• Assessment

    In seventh grade, we administer several state and district level assessments in reading and math to aid teachers’ understanding of your child’s strengths and needs in order to design instruction accordingly. Students participate in AIMSWeb Reading Curriculum-Based Measurement, where they are asked to read grade-level passages to assess their accuracy. The AIMSWeb Math Concepts and Applications assessment focuses on mathematical concepts and how to apply different strategies to problem-solve. MAP testing, aligned to the Illinois Learning Standards, assesses students in both reading and mathematics and is an adaptive test given in the winter and spring.


    The Illinois State Board of Education requires the district to administer the Illinois Assessment of Readiness (IAR) assessment in the spring, which is built to evaluate students on the Illinois Learning Standards and measures whether students are on track to be successful in college and their careers. All students are tested in English Language Arts and Mathematics. The State Board of Education also requires the district to administer required fitness testing (FitnessGram) in the fall and spring as part of the physical education program. This assessment measures health-related fitness for youth through multiple tests measuring aerobic capacity, muscular strength and endurance, and flexibility.


    Fine Arts

    Students will experience 4 of the 6 disciplines for a quarter each. The 7th grade classes are an extension of the 6th grade experience and give students an opportunity to go into more depth in 4 of the 6 disciplines. Students will be given the opportunity to indicate their interests at the end of their 6th grade year. Students are scheduled into 4 classes based on several considerations including class size and student interest. Teachers and Administration do their best to give students as many of their top rankings as possible. However, students may not be scheduled in their top 4 ranked classes depending on a variety of scheduling factors. Students in grades 5-8 also have the opportunity to join band. The band program offers students the chance to participate in a variety of ensembles that perform a wide range of music. 
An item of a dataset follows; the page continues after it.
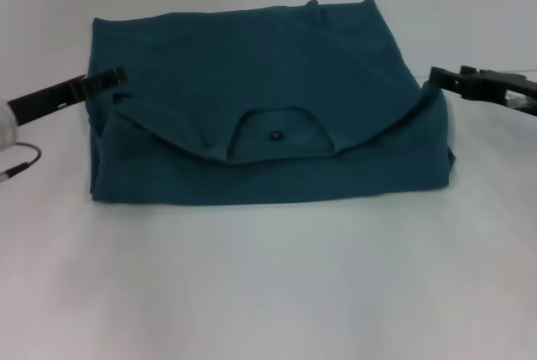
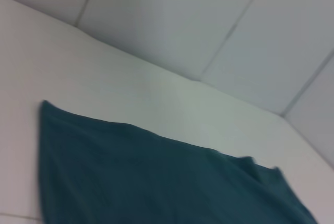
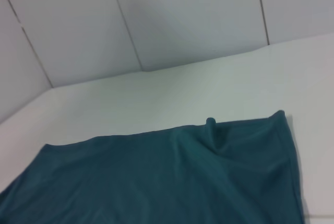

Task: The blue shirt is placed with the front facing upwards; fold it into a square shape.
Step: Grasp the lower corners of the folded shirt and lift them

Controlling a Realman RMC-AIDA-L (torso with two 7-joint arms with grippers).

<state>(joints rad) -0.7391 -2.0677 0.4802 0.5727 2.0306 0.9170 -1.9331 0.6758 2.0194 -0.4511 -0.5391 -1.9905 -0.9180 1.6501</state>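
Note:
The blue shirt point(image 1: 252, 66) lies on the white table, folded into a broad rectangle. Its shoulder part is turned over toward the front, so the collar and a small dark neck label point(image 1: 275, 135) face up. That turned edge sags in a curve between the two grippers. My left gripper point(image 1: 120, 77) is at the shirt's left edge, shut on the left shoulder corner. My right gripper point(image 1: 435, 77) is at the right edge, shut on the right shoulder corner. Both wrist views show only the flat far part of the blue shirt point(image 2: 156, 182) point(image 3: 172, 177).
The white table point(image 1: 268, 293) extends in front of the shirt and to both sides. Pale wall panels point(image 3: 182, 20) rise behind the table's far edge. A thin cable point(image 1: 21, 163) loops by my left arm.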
    Reading instruction in seventh grade includes the following:

    • Direct, explicit instruction in the strategies and skills of proficient reading
    • Opportunities to talk in response to texts
    • Study of multiple genres (e.g., stories and poems; historical novels and fantasy stories)
    • Reading informational books and building a knowledge base and academic vocabulary through information reading
    • Assessment-based instruction including feedback that is tailored to students specific strengths and needs
    • Reading of increasingly complex texts
    • Access to books that allow students to have a high volume of high-success reading

    Our seventh grade classrooms utilize McDougal Littell Literature and teacher selected novels for reading instruction.



    Seventh grade classrooms utilize The Writers’ Express (WEX) for writing instruction.  The following are the three writing units:  Response to Nonfiction, Response to Fiction, and Personal Narrative. Students progress in skills and development within these key areas of writing.
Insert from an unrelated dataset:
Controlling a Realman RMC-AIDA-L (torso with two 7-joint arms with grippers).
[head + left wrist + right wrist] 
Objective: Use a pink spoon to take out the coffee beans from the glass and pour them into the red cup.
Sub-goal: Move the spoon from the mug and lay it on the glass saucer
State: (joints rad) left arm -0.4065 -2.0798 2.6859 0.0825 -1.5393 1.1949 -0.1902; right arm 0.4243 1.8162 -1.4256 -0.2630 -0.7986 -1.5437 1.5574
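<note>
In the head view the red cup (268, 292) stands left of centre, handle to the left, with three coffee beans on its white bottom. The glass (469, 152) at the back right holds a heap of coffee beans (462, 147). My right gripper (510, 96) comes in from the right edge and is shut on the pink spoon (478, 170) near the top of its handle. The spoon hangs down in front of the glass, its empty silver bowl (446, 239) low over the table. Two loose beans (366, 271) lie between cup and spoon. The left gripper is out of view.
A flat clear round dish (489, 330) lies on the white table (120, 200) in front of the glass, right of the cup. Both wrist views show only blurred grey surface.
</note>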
    The Writers’ Express curriculum tracks each student’s progress through the carefully selected sequence of skills, using a cycle of daily, low-stakes practice assessments with targeted, authentic feedback.  This method allows students to work at their own pace, moving back and forth between technical skills and expressive abilities to develop distinctive writing voices with The WEX® Method.



    7th Grade Math

    Big Ideas Math

    The Big Ideas Math program, written by Ron Larson and Laurie Boswell, utilizes a research-based, balanced instructional approach that includes both discovery learning and scaffolded lessons.  Big Ideas Math® is dedicated to the balanced approach to instruction. Activities and Explorations involve student-directed discovery learning, allowing students to develop conceptual understanding. The discovery learning is followed by scaffolded instruction, giving students the opportunity to utilize clear, precise mathematics language and structure.
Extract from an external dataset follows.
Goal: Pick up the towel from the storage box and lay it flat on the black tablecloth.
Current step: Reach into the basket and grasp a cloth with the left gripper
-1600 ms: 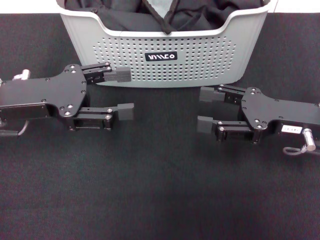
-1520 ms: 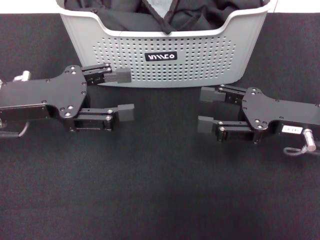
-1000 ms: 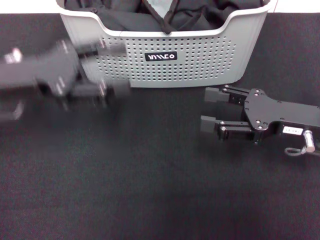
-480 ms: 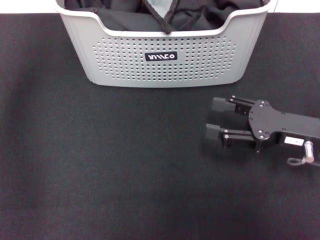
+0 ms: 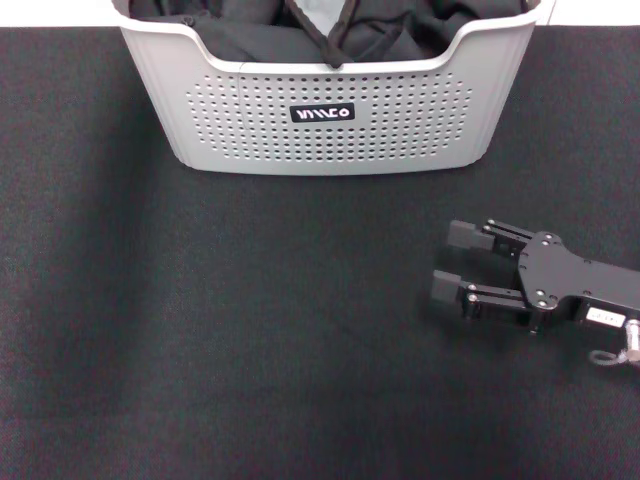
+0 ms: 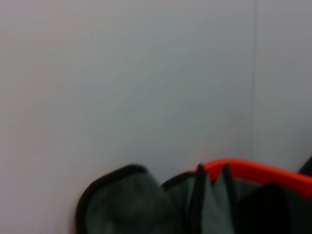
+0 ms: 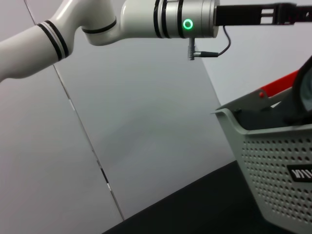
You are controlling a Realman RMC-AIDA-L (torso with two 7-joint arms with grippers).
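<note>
Storage box at the table's far edge on the black tablecloth, towel bunched inside among black garments, right pincer wide and empty near the right edge, left pincer unseen.

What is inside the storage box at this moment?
The storage box holds crumpled black fabric, with a strip of the grey towel showing between black-edged folds. Everything lower down is hidden by the wall and the fabric.
</note>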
    Curriculum Resource: Big Ideas


    ISBN: 9781608405053


    Pre-Algebra Coursework

    Chapter 1: Integers

    Chapter 2: Rational Numbers

    Chapter 3: Expressions and Equations

    Chapter 4: Inequalities

    Chapter 5: Rations and Proportions

    Chapter 6: Percents

    Chapter 10: Probability and Statistics

    Chapter 12: Angles and Triangles

    Chapter 15: Volume and Similar Solids

    Chapter 14: Real Numbers and the Pythagorean Theorem

    Chapter 11: Transformations

    7th grade Advanced Math

    Big Ideas Math

    The Big Ideas Math program, written by Ron Larson and Laurie Boswell, utilizes a research-based, balanced instructional approach that includes both discovery learning and scaffolded lessons.  Big Ideas Math® is dedicated to the balanced approach to instruction. Activities and Explorations involve student-directed discovery learning, allowing students to develop conceptual understanding. The discovery learning is followed by scaffolded instruction, giving students the opportunity to utilize clear, precise mathematics language and structure.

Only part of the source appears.